Use DeMoivre's theorem to show that cos3θ=4cos³θ-3cosθ

Expert's answer

De Moivre's theorem states that for any real number θ and integer n it holds that

"\\big(\\cos(\\theta) + i \\sin(\\theta)\\big)^n = \\cos(n\\theta) + i\\sin(n\\theta)."

Let n = 3, then

"\\big(\\cos(\\theta) + i \\sin(\\theta)\\big)^3 = \\cos(3\\theta) + i\\sin(3\\theta)."

Then use the Binomial theorem to expand the terms in the brackets:

"\\cos ^3(\\theta )+3 i \\sin (\\theta ) \\cos ^2(\\theta )-3 \\sin ^2(\\theta ) \\cos (\\theta )-i \\sin ^3(\\theta ) = \\cos(3\\theta) + i\\sin(3\\theta)."

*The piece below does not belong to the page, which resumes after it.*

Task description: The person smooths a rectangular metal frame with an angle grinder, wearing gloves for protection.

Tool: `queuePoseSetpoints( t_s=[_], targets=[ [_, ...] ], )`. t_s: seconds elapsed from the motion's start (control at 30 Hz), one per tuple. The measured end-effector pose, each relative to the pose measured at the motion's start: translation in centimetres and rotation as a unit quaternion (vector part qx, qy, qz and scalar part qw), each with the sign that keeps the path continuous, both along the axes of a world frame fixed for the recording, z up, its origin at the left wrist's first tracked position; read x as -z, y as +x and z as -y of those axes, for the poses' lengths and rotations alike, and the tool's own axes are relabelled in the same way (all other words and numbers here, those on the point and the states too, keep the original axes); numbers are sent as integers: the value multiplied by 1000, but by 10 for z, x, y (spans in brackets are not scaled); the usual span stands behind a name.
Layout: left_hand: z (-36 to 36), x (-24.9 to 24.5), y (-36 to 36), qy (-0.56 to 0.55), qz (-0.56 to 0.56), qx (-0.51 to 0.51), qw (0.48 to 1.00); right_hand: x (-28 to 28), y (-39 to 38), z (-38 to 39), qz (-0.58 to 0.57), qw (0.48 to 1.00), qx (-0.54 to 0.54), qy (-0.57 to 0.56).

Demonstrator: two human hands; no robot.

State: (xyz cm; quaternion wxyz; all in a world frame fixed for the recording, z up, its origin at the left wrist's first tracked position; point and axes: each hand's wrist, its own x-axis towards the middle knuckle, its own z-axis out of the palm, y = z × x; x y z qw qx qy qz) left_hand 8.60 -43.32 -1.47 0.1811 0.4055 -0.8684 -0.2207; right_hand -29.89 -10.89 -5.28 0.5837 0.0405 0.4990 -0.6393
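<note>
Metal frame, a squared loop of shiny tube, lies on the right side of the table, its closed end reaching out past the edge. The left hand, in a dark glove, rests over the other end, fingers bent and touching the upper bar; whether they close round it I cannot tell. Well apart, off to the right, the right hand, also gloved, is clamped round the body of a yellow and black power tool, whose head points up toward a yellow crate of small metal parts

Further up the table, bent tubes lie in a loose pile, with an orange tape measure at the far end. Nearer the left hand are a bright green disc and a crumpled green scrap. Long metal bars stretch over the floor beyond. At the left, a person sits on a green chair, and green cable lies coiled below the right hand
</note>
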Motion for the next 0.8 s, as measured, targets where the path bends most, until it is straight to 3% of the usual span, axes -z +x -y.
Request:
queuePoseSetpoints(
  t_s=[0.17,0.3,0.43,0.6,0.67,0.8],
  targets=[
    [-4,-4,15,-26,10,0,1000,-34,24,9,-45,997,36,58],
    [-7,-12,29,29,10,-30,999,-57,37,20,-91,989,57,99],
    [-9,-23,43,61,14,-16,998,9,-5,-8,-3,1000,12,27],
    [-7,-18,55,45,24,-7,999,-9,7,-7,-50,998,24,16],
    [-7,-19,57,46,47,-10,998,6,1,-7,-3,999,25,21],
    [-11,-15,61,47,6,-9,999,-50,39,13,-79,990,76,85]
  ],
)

Thus, equating the real and imaginary parts, we get

"\\cos ^3(\\theta )-3 \\sin ^2(\\theta ) \\cos (\\theta ) = \\cos(3\\theta),""3 \\sin (\\theta ) \\cos ^2(\\theta )-\\sin ^3(\\theta ) = \\sin(3\\theta)."

Then

"\\cos(3\\theta) = \\cos ^3(\\theta )-3 \\big(1-\\cos^2(\\theta )\\big) \\cos (\\theta ) = 4\\cos ^3(\\theta )-3\\cos (\\theta )."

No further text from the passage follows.